• Required work: Show all lines from the data that include the word "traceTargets".

──────── Data extract

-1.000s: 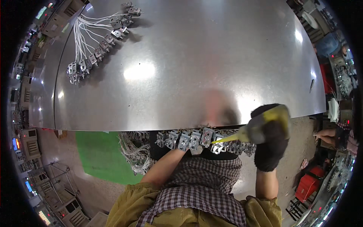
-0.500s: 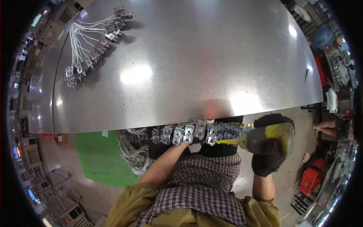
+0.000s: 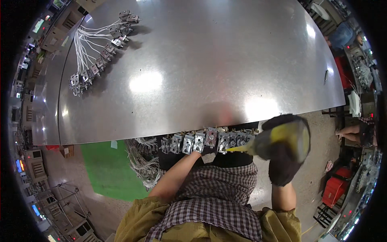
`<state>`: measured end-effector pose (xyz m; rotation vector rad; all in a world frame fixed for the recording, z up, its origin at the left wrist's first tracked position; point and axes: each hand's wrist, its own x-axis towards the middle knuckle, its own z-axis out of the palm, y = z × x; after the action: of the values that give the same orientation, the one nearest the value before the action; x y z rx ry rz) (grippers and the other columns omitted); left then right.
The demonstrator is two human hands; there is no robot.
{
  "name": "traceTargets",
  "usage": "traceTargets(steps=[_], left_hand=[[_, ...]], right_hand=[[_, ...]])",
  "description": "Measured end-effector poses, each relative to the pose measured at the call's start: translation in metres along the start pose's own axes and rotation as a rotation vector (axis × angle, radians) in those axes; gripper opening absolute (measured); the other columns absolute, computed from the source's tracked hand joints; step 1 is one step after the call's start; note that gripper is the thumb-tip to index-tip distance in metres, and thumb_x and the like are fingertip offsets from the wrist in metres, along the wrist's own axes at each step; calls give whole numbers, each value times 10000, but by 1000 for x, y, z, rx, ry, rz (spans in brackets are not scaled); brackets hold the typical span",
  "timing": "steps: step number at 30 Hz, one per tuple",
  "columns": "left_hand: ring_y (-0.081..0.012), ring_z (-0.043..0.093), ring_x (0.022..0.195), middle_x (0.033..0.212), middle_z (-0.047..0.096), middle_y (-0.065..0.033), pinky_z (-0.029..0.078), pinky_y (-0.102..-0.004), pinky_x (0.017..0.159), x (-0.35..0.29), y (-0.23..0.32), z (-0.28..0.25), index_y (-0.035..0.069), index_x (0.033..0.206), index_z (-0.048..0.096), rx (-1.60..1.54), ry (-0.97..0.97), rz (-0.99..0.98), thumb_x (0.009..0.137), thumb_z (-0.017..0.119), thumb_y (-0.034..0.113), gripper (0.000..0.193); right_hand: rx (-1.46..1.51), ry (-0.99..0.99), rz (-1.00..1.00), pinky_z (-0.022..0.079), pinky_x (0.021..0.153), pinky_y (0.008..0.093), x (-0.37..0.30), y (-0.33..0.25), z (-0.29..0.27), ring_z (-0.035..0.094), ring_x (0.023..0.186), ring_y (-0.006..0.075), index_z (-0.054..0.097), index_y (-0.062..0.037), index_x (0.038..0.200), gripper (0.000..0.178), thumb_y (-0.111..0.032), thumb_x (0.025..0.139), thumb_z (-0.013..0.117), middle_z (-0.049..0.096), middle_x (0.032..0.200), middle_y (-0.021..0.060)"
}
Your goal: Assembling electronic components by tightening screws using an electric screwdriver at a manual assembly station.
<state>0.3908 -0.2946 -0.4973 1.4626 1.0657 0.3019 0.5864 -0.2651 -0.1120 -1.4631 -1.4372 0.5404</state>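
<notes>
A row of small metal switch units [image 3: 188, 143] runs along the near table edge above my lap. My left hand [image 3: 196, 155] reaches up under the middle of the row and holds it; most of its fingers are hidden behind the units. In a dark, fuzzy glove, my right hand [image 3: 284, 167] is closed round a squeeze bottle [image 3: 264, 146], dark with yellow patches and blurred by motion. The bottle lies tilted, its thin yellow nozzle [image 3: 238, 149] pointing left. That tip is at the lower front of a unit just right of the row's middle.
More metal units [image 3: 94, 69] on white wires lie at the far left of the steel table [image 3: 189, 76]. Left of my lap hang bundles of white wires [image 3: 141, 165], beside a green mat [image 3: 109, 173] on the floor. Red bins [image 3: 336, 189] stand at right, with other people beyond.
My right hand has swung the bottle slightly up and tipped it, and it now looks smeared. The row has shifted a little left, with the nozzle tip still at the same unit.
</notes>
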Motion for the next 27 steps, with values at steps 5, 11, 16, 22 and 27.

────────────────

• Exercise answer:
  "name": "traceTargets",
  "usage": "traceTargets(steps=[_], left_hand=[[_, ...]], right_hand=[[_, ...]])",

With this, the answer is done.